To do
Write out the data below in full. Keep it exact.

----------------------------------------

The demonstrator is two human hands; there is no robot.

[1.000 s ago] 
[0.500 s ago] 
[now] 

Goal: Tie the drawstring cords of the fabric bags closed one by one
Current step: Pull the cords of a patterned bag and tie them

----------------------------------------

Solution to the exercise
The demonstrator is two human hands; there is no robot.

[1.000 s ago] 
[0.500 s ago] 
[now] 

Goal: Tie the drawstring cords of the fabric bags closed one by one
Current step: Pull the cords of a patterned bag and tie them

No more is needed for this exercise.